Welcome to the latest installment of our new weekly blog series, If You Only Do One Thing. Every Monday, we will discuss one thing that you can start doing today to improve your marketing performance.
With so much advice floating around from so many different sources, it can be tough for marketers and small business owners to know where to focus. This series aims to help you out. Last week’s thing was Install Google Analytics.
Today’s Thing = Survey Your Customers
Surveys are powerful tools that are often ignored or underutilized. As a business owner or marketer, we get all wrapped up in the product and the marketing from our own point of view. But it’s our customers who will ultimately determine our fate. So why don’t we get their point of view?
That’s what surveys are for. And they can take many different forms. They can come in the form of in person interviews, phone calls, online surveys delivered via email or right on your website, focus groups, etc.

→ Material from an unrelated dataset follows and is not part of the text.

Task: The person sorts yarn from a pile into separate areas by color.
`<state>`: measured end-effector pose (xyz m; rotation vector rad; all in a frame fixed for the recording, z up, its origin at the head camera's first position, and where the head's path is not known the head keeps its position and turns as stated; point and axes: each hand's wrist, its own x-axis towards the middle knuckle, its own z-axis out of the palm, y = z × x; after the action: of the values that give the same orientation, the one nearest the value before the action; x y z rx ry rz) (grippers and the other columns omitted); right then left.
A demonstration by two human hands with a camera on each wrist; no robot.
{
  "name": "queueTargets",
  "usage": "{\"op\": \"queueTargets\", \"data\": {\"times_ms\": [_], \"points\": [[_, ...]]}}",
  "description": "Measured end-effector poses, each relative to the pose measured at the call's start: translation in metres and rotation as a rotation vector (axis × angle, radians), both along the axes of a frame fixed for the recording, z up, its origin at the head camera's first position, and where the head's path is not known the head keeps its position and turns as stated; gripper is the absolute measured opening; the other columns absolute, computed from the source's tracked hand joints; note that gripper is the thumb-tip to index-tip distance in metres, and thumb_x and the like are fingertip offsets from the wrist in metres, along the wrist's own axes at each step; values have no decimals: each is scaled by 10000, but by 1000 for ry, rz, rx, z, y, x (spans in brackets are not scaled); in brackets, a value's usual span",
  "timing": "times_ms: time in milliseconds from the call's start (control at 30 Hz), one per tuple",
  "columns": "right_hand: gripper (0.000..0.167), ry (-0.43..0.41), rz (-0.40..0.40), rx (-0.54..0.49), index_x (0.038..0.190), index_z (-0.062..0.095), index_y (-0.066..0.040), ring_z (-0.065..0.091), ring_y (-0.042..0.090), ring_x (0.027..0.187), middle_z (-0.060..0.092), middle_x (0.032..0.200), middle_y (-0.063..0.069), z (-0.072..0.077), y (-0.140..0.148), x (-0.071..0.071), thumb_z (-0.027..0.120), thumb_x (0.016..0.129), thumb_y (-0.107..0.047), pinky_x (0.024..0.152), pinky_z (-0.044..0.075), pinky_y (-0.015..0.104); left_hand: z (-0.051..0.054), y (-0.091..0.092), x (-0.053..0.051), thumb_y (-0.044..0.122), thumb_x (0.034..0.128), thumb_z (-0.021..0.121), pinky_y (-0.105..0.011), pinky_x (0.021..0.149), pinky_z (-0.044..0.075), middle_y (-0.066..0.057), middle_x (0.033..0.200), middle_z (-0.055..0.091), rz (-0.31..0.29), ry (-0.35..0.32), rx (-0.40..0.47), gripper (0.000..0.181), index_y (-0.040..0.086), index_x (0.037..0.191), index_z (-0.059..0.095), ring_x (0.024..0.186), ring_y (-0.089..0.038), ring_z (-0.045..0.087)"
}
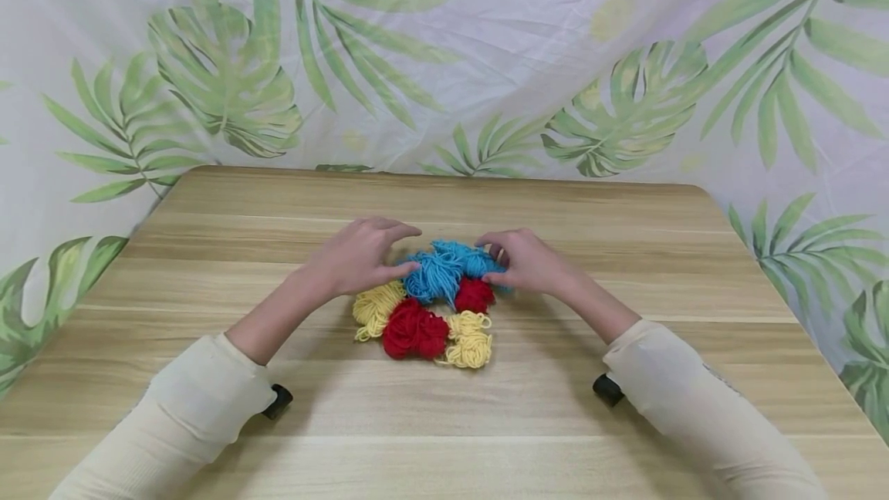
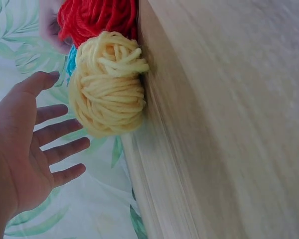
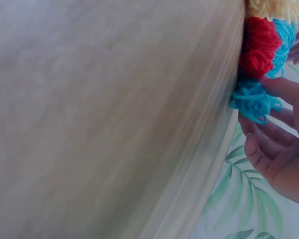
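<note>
Blue yarn bundles (image 1: 434, 276) lie at the back of a cluster on the table, beside red yarn (image 1: 414, 330) and yellow yarn (image 1: 378, 307). At the cluster's left, my left hand (image 1: 357, 257) has its fingers spread and thumb extended near the left blue bundle; whether the thumb touches it is unclear. In the left wrist view that hand (image 2: 27, 144) is beside a yellow bundle (image 2: 109, 87), holding nothing. My right hand (image 1: 531, 261) has thumb and fingers curved around the right blue bundle (image 1: 472, 259). The right wrist view has blue yarn (image 3: 254, 102) between that hand's (image 3: 286, 144) thumb and fingers.
A second yellow bundle (image 1: 470, 342) and a smaller red one (image 1: 474, 295) belong to the same cluster. The wooden table (image 1: 444, 423) extends around it. Behind stands a white cloth (image 1: 486, 45) with green leaf prints. A dark object (image 1: 278, 401) shows by the left sleeve, another (image 1: 607, 390) by the right.
</note>
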<state>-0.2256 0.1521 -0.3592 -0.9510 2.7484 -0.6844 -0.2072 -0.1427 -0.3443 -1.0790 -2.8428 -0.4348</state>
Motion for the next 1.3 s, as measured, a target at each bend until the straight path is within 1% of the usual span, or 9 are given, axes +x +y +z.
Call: {"op": "queueTargets", "data": {"times_ms": [167,267,367,400,500,600,867,1067,1300], "points": [[419,5,-15,8,1269,687,2,667,232,861,710,972,126,-1,-2,-1,811,875,-67,795,577,381,1,4,1,447,967,705,-580,1095,452,-217,1361,653,-10,-11,23,621,11,1401,623,1266,-412,612],[388,8,-19,-3,1243,693,2,637,225,826,696,939,113,-1,-2,-2,797,872,-43,761,560,373,1,6,1,446,956,719,-576,1071,476,-217,1322,674,-18,-10,36,620,15,1394,631,1149,-378,672],[382,11,-24,-22,1236,687,8,610,217,795,683,912,102,0,-1,-1,784,867,-22,735,541,362,0,8,1,452,949,728,-570,1054,491,-213,1325,674,-23,-9,37,627,21,1395,633,1110,-361,686],[383,12,-26,-27,1236,683,10,602,215,786,677,902,97,0,-1,-1,780,866,-18,729,535,359,0,9,1,456,949,729,-565,1054,494,-208,1334,669,-24,-12,35,630,24,1397,633,1117,-359,684],[395,17,-36,-32,1243,673,8,573,192,761,660,875,74,0,2,-1,776,863,-14,716,516,343,0,11,1,466,951,724,-555,1051,500,-199,1381,644,-27,-20,29,634,31,1402,631,1224,-381,642],[408,20,-48,-39,1248,666,10,541,170,730,640,844,57,0,5,0,767,853,0,697,496,330,0,13,1,475,954,717,-549,1055,499,-200,1397,632,-33,-26,24,638,34,1406,628,1269,-390,614],[444,14,-99,-76,1254,652,52,482,153,683,580,778,43,3,13,1,737,818,36,674,442,316,0,16,0,468,954,719,-558,1068,485,-209,1411,619,-34,-38,11,640,33,1413,622,1291,-402,593],[433,18,-135,-74,1231,651,60,481,155,696,577,793,38,3,22,2,735,808,19,696,445,329,-1,17,0,444,964,714,-557,1073,479,-209,1408,619,-38,-29,10,615,33,1412,620,1301,-401,584],[397,12,-164,-116,1190,655,77,486,168,701,570,790,51,4,35,2,715,799,39,685,445,327,-2,19,-1,446,955,722,-560,1080,472,-204,1410,618,-39,-20,12,621,38,1412,622,1312,-400,574]]}}
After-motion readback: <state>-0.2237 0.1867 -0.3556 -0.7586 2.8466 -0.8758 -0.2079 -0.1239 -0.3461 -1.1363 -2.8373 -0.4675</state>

What information can you glean from customer surveys?
The short answer is, anything that will help your business. Find out demographic information, like age, gender, and income. Find out shopping habits, such as what they’re looking for, who else they buy from, how they found you. Find out how satisfied they are, what problems they’re having, how your offering is better or worse than others, and what suggestions they have for improvements.
The goal is to end up with a better understanding of who your customers are and how they experience your product or service so that you can improve and find more people like them.
There is no wrong time to survey customers. You can ask questions of your website visitors, you can call customers a certain amount of time after they purchase, or send out an email to all customers at once with an online survey. The more information you can get, the more you will understand who they are and how they view your brand.
Instead of making decisions internally, surveys allow you to react to real information directly from the people that matter most, your customers.